Token Middle-Aged, Overweight Bald Guy Joins Worship Band
ODESSA, TX — Local man Brad Johnson has joined Faith Covenant’s worship band, giving it the token forty-something balding guy it was sorely missing.
“I’m so stoked – wait, is that how you use that word?” said Mr. Johnson, pulling out his guitar. “Man, I love that you all wear beanies. Really covers my hairline. Let’s rock!”
Though prone to doing awkward dance moves while strumming with his eyes closed, Mr. Johnson has been welcomed by the band with open arms. “One overweight older guy is pretty standard for worship bands these days,” said vocalist Sam Larkin. “We had one, but Larry had to quit last year when he had his fifth kid. It hasn’t felt right ever since, so we’re pretty happy to have Mr. Johnson. Plus, he sometimes brings tacos to practice.”

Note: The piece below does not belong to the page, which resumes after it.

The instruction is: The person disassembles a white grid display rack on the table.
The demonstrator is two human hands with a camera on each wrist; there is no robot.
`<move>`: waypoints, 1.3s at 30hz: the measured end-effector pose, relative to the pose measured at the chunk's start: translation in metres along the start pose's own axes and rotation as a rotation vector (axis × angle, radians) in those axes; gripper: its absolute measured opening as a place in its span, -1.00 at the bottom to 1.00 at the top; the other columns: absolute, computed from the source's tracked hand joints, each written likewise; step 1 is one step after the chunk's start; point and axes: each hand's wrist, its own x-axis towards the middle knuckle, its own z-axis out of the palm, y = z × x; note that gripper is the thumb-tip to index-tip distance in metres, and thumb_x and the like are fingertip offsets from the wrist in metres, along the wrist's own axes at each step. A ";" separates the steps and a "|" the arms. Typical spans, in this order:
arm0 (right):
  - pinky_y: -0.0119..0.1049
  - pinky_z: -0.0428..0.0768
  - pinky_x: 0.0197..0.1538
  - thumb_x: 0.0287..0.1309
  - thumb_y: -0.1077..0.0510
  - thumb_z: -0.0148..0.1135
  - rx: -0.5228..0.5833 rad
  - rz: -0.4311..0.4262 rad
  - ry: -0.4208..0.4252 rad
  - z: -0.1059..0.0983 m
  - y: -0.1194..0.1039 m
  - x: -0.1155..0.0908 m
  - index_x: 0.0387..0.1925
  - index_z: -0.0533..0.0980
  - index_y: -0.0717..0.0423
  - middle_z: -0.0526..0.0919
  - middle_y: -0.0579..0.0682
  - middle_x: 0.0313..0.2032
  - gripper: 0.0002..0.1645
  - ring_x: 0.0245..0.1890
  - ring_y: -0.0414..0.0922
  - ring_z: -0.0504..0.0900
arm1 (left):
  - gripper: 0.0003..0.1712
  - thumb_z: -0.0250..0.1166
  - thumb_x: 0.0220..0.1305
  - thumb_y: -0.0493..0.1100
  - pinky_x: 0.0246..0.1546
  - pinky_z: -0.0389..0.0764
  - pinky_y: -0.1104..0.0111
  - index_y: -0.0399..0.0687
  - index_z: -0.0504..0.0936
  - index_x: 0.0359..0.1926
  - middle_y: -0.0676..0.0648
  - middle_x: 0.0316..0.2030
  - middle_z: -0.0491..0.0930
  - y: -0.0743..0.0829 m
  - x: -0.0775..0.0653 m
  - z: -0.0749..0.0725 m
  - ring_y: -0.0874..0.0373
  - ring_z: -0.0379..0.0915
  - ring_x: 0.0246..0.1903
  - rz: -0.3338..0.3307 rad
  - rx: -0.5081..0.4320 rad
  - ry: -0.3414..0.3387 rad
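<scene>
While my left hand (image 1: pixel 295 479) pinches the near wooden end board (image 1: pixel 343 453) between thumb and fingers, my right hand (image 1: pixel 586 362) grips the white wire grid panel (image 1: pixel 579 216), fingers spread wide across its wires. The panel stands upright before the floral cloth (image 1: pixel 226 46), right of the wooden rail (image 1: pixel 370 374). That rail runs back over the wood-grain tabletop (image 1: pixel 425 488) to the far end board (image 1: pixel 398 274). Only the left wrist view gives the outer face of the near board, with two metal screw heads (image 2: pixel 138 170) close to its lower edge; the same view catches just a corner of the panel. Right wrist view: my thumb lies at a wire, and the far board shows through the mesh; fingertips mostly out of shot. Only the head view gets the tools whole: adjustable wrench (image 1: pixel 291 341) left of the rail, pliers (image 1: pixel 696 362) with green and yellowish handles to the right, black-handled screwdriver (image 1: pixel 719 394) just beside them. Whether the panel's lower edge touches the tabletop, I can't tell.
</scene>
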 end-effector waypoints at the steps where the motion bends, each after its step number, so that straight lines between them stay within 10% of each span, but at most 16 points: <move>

Mr. Johnson had long harbored aspirations of being in a band, but his accounting work had always gotten in the way. “I’ve played guitar off and on for twenty years, but I was always afraid to take that leap,” said Mr. Johnston. “I’m nervous, but I’m ready to step out of the spreadsheets and go for it. This is going to be – what’s the word – oh yeah, lit!”
At publishing time, Mr. Johnson was reportedly doing that weird half-march, half-dance thing again with his eyes closed.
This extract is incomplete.